LES LETTRES QUE NOUS N'AVONS PAS ENVOYÉES
Lire le chapitre 13: REVENIR SUR SES MOTS
Julian répondit à la deuxième sonnerie.
— Maeve ?
— Je suis désolée.
Un silence.
— D'accord.
— Non. Pas « d'accord ». J'ai fait ce que je fais toujours.
— C'est-à-dire ?
— Quelqu'un devient important et je traite ça comme une alarme incendie.
Julian ne parla pas.
Maeve marcha derrière le comptoir.
— Evelyn est venue aujourd'hui. Elle a lu les lettres. Elle les a prises.
— Elle va bien ?
— Je crois. Pas « bien » comme si rien ne s'était passé.
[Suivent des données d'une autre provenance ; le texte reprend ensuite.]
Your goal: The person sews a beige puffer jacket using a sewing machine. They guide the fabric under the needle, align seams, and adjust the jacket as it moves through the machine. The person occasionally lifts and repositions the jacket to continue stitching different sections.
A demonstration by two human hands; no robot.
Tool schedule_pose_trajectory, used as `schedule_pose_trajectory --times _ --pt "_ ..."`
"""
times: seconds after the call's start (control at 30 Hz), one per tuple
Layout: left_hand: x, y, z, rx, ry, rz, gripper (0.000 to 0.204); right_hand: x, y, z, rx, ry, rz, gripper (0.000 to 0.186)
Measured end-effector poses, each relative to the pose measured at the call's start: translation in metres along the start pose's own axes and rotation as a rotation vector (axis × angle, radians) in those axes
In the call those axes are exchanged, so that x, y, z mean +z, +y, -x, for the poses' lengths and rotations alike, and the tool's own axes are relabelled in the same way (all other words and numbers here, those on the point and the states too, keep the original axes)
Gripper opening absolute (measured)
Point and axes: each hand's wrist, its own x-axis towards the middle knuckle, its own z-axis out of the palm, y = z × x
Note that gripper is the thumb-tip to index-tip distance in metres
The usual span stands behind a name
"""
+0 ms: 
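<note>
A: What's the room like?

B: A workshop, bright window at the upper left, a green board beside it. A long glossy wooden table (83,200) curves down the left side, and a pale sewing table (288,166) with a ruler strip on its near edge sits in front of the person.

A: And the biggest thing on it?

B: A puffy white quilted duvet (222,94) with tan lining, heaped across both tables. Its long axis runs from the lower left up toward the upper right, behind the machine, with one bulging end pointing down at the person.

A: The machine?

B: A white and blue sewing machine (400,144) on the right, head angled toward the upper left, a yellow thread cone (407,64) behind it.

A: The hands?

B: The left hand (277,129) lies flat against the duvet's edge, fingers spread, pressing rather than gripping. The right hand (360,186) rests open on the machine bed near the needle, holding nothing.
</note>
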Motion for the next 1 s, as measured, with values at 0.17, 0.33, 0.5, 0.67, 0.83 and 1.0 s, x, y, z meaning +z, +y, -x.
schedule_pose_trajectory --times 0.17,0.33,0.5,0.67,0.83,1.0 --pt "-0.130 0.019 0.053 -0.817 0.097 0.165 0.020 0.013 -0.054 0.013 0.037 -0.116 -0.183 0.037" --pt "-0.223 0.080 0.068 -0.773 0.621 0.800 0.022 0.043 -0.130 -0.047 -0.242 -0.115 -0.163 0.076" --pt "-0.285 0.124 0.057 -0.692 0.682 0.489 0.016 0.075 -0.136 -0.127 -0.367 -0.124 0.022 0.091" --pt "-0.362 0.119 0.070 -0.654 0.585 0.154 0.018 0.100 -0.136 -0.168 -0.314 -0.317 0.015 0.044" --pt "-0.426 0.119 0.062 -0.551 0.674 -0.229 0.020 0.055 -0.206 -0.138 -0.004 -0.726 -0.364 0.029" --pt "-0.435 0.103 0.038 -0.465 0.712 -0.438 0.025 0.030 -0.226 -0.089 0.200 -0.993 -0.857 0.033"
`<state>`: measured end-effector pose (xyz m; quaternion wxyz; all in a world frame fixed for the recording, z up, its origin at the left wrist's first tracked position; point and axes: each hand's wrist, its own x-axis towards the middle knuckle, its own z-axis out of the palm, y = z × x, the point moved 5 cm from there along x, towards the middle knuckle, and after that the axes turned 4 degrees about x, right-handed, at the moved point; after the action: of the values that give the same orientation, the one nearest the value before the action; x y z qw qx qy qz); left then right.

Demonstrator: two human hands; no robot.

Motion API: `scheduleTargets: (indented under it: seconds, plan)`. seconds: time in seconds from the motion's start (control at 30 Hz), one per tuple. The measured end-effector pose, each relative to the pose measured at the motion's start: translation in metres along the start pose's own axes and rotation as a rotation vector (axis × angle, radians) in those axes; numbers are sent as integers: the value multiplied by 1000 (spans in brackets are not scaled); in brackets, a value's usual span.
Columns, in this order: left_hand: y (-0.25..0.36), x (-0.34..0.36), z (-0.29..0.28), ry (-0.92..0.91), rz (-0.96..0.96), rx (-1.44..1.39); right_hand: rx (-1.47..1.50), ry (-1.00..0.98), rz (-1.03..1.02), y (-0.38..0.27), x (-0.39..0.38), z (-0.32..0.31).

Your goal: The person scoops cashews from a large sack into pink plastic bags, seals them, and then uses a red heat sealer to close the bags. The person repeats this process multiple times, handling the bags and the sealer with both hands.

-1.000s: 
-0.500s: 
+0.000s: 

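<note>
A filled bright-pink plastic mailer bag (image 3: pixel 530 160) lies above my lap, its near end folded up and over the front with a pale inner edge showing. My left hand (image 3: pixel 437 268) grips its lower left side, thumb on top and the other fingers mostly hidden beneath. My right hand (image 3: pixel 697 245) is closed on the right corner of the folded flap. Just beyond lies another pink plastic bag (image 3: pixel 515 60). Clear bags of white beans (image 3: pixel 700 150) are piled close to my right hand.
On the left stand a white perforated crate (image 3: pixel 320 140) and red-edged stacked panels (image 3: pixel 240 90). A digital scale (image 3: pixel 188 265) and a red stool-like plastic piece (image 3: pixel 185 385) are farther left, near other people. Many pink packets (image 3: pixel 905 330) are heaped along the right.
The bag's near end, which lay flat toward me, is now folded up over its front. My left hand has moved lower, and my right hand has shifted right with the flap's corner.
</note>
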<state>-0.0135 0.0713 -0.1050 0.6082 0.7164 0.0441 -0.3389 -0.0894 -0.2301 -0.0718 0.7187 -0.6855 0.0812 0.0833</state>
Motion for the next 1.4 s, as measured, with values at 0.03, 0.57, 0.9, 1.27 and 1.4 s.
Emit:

Bien comme… encore elle-même.
— C'est probablement le meilleur sens du mot.
Maeve s'assit.
— J'ai voulu vous appeler toute la journée.
— Pourquoi vous ne l'avez pas fait ?
— Parce que je vous avais dit de ne pas revenir.
— Vous aviez le droit de changer d'avis.
— Je le sais intellectuellement.
— Et autrement ?
— Autrement, changer d'avis ressemble à tricher.
Julian rit doucement.
Maeve poursuivit avant de perdre courage.
— J'ai aussi accepté l'offre pour Bellwether.
— Quand ?
— Le soir de notre dispute.
— Vous voulez vendre ?
Maeve regarda le bureau de Nora, le registre vert, la pancarte de Lucy : LIVRES POUR ENFANTS QUI NE SONT PAS ENNUYEUX.
— Non.
La réponse sortit immédiatement.
— Non, je ne veux pas.
— Alors retirez-vous si vous le pouvez.
— Fintan va me traiter d'irrationnelle.
— Fintan appelle votre librairie « concept retail patrimonial ».
— Point pour vous.
Maeve inspira.
— Je suis aussi désolée pour ce que je vous ai dit. Je n'ai pas à vous reprocher de me dire ce que vous ressentez.
— Merci.
— J'avais peur.
— Je sais.
— Ne dites pas ça comme si ça m'excusait.
— Ce n'était pas le cas.
Elle sourit malgré elle.
Puis :
— Je vous aime bien ici.
Le silence de Julian changea.
— Je vous aime bien dans la librairie. Et hors de la librairie. J'aime vos règles ridicules. J'aime Lucy. J'aime que vous me disiez ce que vous voulez sans décider ensuite à ma place. C'est très dérangeant.
Julian rit.
— Et je risque d'être mauvaise à ça pendant un moment.
— À quoi ?
— Rester.
Il prit son temps avant de répondre.
— Je ne vous demande pas l'éternité ce soir. Je vous demande si vous voulez dîner demain.
Maeve sentit des larmes lui monter aux yeux en même temps qu'un rire.
— Oui.
— Et si vous voulez que je vienne maintenant.
L'ancienne Maeve aurait choisi demain. Demain était propre, contrôlable, suffisamment éloigné.
— Oui, dit-elle encore.
Julian arriva vingt minutes plus tard, les épaules mouillées de pluie.
Maeve ouvrit la porte.
Cette fois, c'est elle qui l'embrassa la première.
La peur vint, mais elle ne la prit pas pour un ordre.